Portuguese Version

Year:  2000  Vol. 66   Ed. 6 - (19º)

Relato de Casos

Pages: 697 to 700

Nasal Complication Implants of Dental Implants. Case Report.

Author(s): Ricardo F. Bento*,
Luiz U. Sennes**,
Saramira C. Bohadana***,
Natasha A. Braga***,
Sueli de Lima ****.

Keywords: dental implants, complications, nose and paranasal sinus

Abstract:
Introduction: Dental implants are an auxiliary method in oral rehabilitation, which allows permanent fixation of prosthesis of one or more teeth. When applied in the superior dental arcade, there is an intimate relation-with the pose and paranasal sinus. Aim: The goal of this work is to present a case submitted to neddled implants and screwed dental implants in the superior dental arcade, with transfixation of the nasal floor in thee differents points. The exteriorized portions of the implants were sectioned by endonasal approach with diamond burs. Results: The final result showed reintegration of the nasal mucosa covering the implants, without damage of the prosthesis fixation. Conclusion: In cases of lesser complications, the authors warn out the possibility of conservative treatment preserving-the implants.

INTRODUCTION

Dental implants represented a great breakthrough in the field of functional and esthetical restoration of teeth. When performed in the upper arch they may result in sinonasal complications, normally requiring their removal. Implants of 1st and 2nd molars may project into the maxillary sinus, resulting in infectious sinusitis7, 10, whereas in the anterior region (incisives and canines) they may trigger nasal complications. Comprehensive knowledge of sinonasal anatomy and radiological control during placement are essential to prevent complications1.

The objective of this study was to present a case in which there was exteriorization of dental implant into the nasal cavities, highlighting the performance of a conservative management that preserved the implant.

REVIEW OF LITERATURE

The first references to dental implants date back to III century BC, described in ancient Chinese medical texts. Sushruta (600 BC) recommended the replacement of avulsed teeth in young people2. Meanwhile, the Mayans were probably the first ones to know alloplastic implants, showing this advantage in VIII century.

The first alloplastic endosseous implants surged in the XIX century, in the shape of screws, needles, laminae and other derivations. Metals used were gold, silver and platinum, considered improper because of the resultant ionization caused by the contact with mouth fluids, leading to exaggerated proliferation of soft tissues and inhibition of osteogenesis.

More inert metals, such as metal alloys of chromium, cobalt, nickel and tantalum, are less subject to ionization and more tolerated by tissues. Among these, titanium is one of the most tolerated metals by mouth tissues, although others, such as stainless steel, vitreous carbon, ceramic materials and porous metallic alloys also have the same characteristics.

There are different ways to fix the various types of dental osseointegrated implants. Today, osseointegrated implants have high efficiency and are normally shorter and made of titanium, using the support of only one tooth. Osseointegration is defined as a direct and functional structural connection between the actual bone and the surface of the implant, which normally takes 4 to 6 months. This interval should be respected before any loads are applied to the tooth2, 3.
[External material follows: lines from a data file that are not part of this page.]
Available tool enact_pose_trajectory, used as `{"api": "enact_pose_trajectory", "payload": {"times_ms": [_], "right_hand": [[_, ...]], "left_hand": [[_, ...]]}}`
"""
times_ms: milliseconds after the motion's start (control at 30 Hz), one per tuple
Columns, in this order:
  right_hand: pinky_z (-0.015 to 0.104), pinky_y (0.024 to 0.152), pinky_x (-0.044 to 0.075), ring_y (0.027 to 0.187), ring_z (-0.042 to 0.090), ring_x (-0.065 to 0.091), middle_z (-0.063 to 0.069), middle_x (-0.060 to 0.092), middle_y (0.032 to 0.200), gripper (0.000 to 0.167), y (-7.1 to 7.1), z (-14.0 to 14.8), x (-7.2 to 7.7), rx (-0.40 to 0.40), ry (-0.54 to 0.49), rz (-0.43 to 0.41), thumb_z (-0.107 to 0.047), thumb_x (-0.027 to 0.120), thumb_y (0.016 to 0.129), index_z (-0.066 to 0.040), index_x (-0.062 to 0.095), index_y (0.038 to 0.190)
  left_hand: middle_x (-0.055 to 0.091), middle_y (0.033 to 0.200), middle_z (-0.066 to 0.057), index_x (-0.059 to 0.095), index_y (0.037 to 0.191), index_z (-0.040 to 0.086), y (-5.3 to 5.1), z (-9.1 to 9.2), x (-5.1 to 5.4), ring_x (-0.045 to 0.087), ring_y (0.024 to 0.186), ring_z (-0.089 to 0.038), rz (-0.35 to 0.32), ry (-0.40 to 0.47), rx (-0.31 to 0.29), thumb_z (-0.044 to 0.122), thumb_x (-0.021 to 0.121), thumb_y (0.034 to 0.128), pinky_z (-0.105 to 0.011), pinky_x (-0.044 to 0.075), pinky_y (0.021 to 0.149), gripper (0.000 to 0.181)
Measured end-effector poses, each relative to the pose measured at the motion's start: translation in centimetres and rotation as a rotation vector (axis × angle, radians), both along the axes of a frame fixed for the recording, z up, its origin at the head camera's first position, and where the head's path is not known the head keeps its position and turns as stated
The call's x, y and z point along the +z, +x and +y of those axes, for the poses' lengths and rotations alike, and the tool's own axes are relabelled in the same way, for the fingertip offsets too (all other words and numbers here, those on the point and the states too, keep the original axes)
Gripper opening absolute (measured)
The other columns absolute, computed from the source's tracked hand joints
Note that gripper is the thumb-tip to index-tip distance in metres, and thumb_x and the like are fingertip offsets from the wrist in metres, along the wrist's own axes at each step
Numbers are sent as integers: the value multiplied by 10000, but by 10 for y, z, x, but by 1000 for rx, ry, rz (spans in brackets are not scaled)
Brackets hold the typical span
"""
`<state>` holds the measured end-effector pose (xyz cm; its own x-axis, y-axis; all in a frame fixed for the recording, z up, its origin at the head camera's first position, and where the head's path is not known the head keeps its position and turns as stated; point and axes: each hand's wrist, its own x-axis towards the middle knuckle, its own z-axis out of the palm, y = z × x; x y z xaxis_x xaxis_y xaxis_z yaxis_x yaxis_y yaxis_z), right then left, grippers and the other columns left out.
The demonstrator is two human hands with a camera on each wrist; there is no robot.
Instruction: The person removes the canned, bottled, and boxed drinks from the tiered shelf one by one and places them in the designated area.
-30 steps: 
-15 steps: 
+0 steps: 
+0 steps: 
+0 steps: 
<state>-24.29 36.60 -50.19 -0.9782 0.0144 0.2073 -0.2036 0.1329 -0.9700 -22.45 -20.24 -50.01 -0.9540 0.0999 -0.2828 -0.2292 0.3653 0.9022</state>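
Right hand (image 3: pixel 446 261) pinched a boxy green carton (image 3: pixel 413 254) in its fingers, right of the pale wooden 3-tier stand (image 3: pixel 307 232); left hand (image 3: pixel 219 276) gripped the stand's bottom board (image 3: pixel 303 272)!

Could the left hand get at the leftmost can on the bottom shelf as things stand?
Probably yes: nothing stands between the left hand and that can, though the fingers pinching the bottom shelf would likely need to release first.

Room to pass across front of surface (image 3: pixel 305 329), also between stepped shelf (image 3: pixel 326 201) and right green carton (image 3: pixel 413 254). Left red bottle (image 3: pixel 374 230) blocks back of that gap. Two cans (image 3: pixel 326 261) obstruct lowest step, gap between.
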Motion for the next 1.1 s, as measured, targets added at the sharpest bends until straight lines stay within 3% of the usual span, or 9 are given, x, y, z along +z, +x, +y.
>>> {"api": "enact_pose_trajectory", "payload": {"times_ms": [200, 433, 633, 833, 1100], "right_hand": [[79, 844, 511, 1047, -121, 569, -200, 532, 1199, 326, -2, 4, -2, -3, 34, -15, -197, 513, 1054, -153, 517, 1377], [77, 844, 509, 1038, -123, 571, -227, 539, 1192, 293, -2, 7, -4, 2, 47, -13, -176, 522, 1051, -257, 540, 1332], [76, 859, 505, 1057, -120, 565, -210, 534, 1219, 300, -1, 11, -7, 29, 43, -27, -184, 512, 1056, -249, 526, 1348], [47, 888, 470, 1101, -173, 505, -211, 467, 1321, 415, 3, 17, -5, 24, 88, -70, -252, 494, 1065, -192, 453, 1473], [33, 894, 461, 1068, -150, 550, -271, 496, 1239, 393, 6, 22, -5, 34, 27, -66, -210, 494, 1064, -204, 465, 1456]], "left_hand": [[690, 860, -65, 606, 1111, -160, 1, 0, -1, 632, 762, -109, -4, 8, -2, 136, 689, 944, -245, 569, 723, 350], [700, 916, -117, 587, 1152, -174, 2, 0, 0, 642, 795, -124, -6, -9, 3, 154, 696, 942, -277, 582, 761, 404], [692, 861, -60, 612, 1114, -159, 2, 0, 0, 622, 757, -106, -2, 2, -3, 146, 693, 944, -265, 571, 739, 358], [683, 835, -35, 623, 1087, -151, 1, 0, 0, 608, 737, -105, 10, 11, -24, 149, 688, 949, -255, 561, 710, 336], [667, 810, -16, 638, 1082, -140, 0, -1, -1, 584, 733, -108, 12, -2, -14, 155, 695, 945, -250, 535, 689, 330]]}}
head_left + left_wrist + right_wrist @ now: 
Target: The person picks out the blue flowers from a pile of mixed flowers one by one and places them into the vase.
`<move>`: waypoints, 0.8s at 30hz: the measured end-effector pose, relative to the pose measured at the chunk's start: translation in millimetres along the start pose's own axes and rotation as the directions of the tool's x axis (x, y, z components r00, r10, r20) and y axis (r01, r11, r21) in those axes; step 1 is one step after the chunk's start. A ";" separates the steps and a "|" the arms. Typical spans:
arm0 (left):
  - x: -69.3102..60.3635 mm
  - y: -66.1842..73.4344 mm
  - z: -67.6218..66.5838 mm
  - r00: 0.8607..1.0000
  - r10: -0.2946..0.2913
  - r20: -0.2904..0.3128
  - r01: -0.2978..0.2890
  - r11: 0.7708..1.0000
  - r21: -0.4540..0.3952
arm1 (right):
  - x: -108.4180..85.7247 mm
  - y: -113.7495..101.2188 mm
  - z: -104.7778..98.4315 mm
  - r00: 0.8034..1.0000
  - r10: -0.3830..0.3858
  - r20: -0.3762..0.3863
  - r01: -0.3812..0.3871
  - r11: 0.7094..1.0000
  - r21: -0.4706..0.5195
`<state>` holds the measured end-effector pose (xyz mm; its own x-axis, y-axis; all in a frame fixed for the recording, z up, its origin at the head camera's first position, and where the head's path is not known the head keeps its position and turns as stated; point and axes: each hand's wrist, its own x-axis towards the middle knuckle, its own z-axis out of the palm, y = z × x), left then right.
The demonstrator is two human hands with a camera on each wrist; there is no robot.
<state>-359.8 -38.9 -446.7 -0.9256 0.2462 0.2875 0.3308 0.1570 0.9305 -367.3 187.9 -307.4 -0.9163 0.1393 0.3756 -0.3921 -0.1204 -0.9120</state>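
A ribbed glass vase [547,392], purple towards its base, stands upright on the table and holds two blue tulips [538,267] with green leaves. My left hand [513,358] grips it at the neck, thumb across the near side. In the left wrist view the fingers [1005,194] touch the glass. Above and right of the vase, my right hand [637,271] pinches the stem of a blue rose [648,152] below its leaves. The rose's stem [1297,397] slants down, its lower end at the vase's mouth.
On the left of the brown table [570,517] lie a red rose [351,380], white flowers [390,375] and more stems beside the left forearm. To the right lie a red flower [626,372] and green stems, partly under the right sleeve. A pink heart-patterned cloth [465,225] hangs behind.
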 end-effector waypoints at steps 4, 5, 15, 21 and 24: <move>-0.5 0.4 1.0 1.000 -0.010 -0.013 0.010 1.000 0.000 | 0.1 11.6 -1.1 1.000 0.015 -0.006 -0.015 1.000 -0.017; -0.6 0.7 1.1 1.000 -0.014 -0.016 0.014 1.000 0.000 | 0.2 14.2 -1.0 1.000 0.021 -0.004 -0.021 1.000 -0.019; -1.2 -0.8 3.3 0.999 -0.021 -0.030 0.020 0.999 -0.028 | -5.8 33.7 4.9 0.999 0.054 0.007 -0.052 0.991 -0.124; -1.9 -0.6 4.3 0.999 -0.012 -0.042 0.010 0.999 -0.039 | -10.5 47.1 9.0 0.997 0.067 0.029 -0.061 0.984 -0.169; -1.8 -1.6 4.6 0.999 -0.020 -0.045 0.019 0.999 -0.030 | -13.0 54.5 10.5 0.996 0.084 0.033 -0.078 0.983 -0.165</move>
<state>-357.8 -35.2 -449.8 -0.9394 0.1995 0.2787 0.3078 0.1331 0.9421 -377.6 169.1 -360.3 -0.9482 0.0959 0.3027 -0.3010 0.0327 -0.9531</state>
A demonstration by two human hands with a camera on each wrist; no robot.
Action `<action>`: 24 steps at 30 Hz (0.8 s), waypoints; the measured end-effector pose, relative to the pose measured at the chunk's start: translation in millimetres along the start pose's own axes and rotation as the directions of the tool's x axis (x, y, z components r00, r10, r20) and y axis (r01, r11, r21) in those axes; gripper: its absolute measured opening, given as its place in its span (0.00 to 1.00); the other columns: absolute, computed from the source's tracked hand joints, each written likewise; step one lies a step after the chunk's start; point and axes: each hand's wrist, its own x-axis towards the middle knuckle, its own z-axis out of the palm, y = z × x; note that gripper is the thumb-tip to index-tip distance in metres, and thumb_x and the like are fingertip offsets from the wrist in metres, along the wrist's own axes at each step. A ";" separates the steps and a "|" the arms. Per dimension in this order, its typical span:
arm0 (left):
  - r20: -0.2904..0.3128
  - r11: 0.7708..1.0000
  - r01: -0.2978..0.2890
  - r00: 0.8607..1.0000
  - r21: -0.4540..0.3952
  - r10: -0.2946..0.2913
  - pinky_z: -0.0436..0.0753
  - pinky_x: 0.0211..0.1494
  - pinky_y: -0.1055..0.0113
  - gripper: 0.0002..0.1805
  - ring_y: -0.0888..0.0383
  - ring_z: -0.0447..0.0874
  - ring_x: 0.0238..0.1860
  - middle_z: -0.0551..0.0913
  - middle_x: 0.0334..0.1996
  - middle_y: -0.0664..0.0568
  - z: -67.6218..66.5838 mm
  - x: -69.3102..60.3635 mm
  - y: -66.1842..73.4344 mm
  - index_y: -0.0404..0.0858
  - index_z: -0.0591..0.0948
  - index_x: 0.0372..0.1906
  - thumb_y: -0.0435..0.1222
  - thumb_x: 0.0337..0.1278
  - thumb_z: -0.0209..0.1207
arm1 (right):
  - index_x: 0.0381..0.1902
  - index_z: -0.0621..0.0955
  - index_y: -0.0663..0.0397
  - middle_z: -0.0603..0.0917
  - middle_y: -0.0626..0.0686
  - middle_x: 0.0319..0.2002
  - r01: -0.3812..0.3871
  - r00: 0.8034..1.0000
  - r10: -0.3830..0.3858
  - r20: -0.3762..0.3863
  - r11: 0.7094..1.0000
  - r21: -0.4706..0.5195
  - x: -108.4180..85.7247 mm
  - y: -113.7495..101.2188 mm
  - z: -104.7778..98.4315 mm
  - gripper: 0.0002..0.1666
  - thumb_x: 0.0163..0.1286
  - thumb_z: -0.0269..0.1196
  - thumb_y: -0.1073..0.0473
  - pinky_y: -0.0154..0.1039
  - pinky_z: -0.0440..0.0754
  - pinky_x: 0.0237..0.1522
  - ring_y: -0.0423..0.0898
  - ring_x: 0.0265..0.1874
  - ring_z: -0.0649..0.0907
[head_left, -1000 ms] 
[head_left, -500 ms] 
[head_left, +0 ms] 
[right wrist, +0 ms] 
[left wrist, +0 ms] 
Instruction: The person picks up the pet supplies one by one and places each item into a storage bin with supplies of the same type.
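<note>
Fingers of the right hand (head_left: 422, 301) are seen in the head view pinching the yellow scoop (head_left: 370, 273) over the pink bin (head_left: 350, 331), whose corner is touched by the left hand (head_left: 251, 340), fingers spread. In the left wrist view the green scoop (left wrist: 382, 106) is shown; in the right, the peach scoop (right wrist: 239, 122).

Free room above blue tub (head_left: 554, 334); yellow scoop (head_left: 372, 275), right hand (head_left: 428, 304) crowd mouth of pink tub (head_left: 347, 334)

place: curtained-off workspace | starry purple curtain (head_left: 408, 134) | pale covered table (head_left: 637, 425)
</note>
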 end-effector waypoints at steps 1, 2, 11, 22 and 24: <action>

Owing to the anatomical proximity of upper teeth and nasal and paranasal cavities, otorhinolaryngologic complications because of manipulation, dental extraction and especially intra-osseous implants are frequent, such as:

o infectious rhinitis

o infectious sinusitis



Figure 1. Metallic implant is perforating the floor of the nasal fossa up to the, septum.


o osteomyelitis

o proantral fistulas

o oronasal fistulas,

o reaction to foreign body.

Other complications of dental implants are rare, but there may be neural lesion, bone loss, infection, lesion to the adjacent tooth and the supporting structures, in addition to early loss of implants and bone fracture6. Iatrogenic perforations of maxillary sinus are now considered as one of the most frequent causes of fungal sinusitis, especially by Aspergillus4.

CASE REPORT

J. R. S., Caucasian female patients aged 43 years. She reported that she had been to the dentist 6 months before to place a tooth implant. During the surgery, she experienced pain and bleeding in the nasal fossa and, since then, she had had bilateral purulent nasal discharge, associated with mild and recurrent epistaxis.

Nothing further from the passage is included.